ISLAMABAD, Sept 15: State involvement in the financial sector can help maintain economic stability, drive growth and create jobs, says Global Financial Development Report 2013 compiled by the World Bank.

The World Bank emphasised the role of states in the financial sector to enable governments promote transparency and competition when crises erupt. It is time to rethink the role of the state in the financial sector.

The Global Financial Development Report: Rethinking the Role of the State in Finance, examines how financial systems around the world fared during the global financial crisis.

Coinciding with the anniversary of the 2008 collapse of Lehman Brothers, the report draws on several new global surveys and compiles unique country-level data covering more than 200 economies since the 1960s.

The report noted that the national payment system (NPS) in Pakistan has undergone major reforms during the past five years under the strong leadership of State Bank.

This has been a complex project, comprising the modernisation of infrastructure for wholesale and retail payments, the modernisation of the legal and regulatory framework for payment systems and instruments, and the introduction of innovative solutions in the provision of payment services for under-served banking population, observes the World Bank report.

As an operator of the large-value system, the State Bank, during the reform process, paid increasing attention to the operational reliability and security of the Pakistan Real Time Interbank Settlement Mechanism (PRISM), fixing the security policies and operational procedures in a number of normative documents and instructions.

Business continuity-related activities for PRISM have been established and documented as well.

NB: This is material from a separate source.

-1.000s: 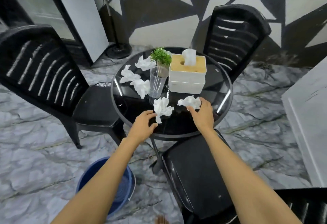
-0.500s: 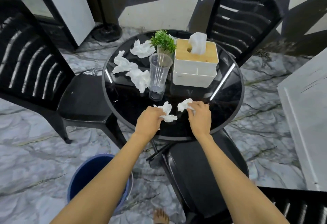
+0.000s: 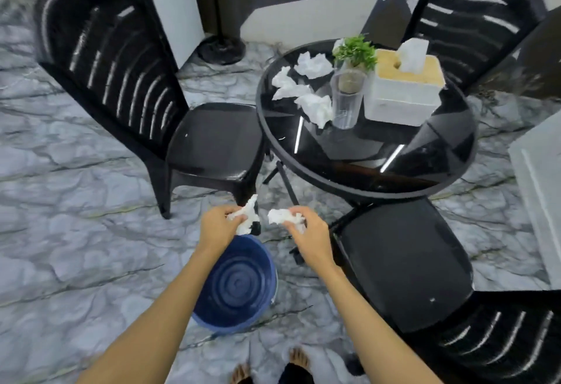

Procedures are in place for periodic backing-up and storing of data.

A secondary processing site has been established, and full system recovery is expected in 30 minutes to four hours with no data loss.

In addition, the SBP has developed requirements and recommendations for system participants to have in place necessary business resumption and recovery tools, says the report.

The report says that the state needs to encourage contestability through healthy entry of well-capitalised institutions and timely exit of insolvent ones.

Lending by state-owned banks can play a positive role in stabilising aggregate credit in a downturn, but it also can lead to resource misallocation and deterioration of the quality of intermediation.

The World Bank’s new global survey suggests that non-crisis countries – those which did not have a banking crisis in 2007 through 2009 – had more stringent definition of capital levels, and less complex regulatory frameworks.

Non-crisis countries were also characterised by better quality of financial information – among other reasons, because they have relatively less generous deposit insurance coverage.

According to the report, state-owned banks account for less than 10 per cent of banking system assets in developed countries and double that share in developing economies. The uptick in the share of state-owned banks in developed countries may be attributed to the recent bailouts, mergers, recapitalisations, and nationalisation of distressed financial institutions that were more common among developed economies than developing economies.

The report says that though government bank ownership is more prevalent in developing world, it has declined considerably over time. Since the 1970s, the share of state-owned banks relative to the total assets of the banking system declined sharply in all emerging regions, from an average of 67 per cent in 1970 to 22 per cent in 2009.

The report called for reforming credit rating agencies by saying that such institutions have not met the expectations placed on them by investors and policy makers.

The global financial crisis has generated renewed interest in the use of information from national credit registries for prudential oversight and regulations.

Currently, financial regulators use data from credit registries primarily for the offsite monitoring of credit risks.